When we first bought our horses, two big draft crosses, they were great on the trails... As long as we were with other horses. When we tried going ourselves, we got across the street (still in barn view) and stopped. Wouldn't move for anything - not a smack in the but, not any amount of kicking, not spinning them in circles then going down the trail. We gave up and went back - a victory for the horses. But the next day, we put bridles over halters and when they stopped, we got off, clipped the lead ropes to the halters and dragged them - quite the feat, dragging two one ton horses. There was much butt smacking. But once on the trail and out of sight of the barn, they were fine. We had to walk them out there for quite a while, but it did eventually get easier until we could ride out there - but that first day, it took us nearly 45 minutes to drag them out (I will admit, there was some pulling on the reins as well, but now I wouldn't do that).

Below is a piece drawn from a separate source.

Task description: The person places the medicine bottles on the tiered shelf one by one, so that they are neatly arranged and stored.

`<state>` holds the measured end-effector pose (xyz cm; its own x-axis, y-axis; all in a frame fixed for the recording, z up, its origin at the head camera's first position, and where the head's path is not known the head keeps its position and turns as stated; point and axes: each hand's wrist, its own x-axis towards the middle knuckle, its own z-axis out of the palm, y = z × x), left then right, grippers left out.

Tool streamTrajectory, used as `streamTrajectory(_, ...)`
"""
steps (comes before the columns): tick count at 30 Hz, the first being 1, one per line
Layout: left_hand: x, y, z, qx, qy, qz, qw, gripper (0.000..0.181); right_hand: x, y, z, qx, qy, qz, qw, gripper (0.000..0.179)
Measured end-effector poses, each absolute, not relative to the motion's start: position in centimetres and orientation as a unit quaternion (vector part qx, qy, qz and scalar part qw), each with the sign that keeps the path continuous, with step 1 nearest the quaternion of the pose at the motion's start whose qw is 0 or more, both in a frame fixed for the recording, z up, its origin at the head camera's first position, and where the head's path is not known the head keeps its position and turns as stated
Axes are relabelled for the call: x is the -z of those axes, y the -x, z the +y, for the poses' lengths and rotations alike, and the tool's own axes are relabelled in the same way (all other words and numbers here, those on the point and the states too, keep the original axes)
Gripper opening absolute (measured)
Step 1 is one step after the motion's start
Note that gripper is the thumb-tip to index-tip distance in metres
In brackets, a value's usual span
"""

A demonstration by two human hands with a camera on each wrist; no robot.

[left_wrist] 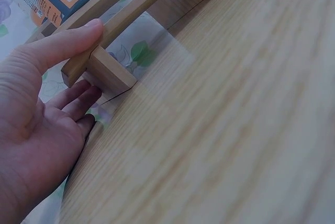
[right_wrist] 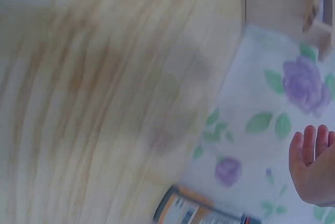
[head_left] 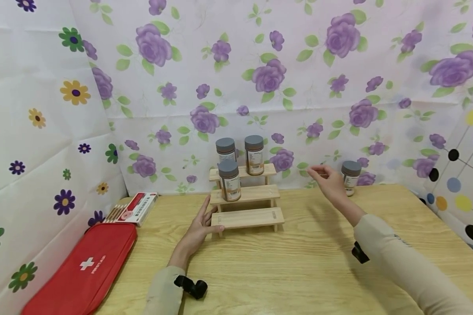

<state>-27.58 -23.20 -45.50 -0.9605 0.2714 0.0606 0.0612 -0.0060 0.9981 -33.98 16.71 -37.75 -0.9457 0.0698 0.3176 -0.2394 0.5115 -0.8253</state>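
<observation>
A three-tier wooden display rack (head_left: 247,217) stands on the table near the wall. My left hand (head_left: 195,232) holds its left end. In the left wrist view, the thumb lies over the lowest board's end, with the other fingers bent below it beside the leg (left_wrist: 111,75). Two grey-lidded brown jars, a left jar (head_left: 225,148) and a right jar (head_left: 254,155), stand on the top tier; another jar (head_left: 230,181) is on the middle tier. My right hand (head_left: 331,183), fingers loosely bent and holding nothing, hovers right of the rack. A similar jar (head_left: 351,177) stands just beyond it, on the table.
A red first-aid bag (head_left: 82,267) lies at the table's left. Behind it is a red-and-white box (head_left: 138,208) beside several thin brownish sticks (head_left: 114,213). Flower-patterned cloth (head_left: 236,96) hangs along the table's back edge, with more cloth on both sides.
</observation>
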Motion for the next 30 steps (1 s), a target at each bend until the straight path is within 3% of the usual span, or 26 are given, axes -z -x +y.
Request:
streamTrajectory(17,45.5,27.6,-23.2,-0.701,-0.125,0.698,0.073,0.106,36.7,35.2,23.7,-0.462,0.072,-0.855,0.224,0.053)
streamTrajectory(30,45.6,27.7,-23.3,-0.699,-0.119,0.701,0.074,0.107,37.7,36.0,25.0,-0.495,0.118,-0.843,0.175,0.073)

The moral of the story: Even if you have to drag a scared, stubborn mule past his point of turning back, do it. It only gets easier after the first time.
AnitaAnne likes this.
     
    05-01-2012, 09:55 PM
  #14
Started
Quote:
Originally Posted by HagonNag    

But once we got the hierarchy established (I lead, he follows) I shut up. Now, when I talk to him, his ears swivel back right away and I have his attention. He keeps an ear on me in the round pen... If he heard my voice all the time, I think it would just be background noise to him.

I don't think anybody was advocating talking all the time, on every horse, no matter the situation (I certainly wasn't), but using it as a tool in a tense situation.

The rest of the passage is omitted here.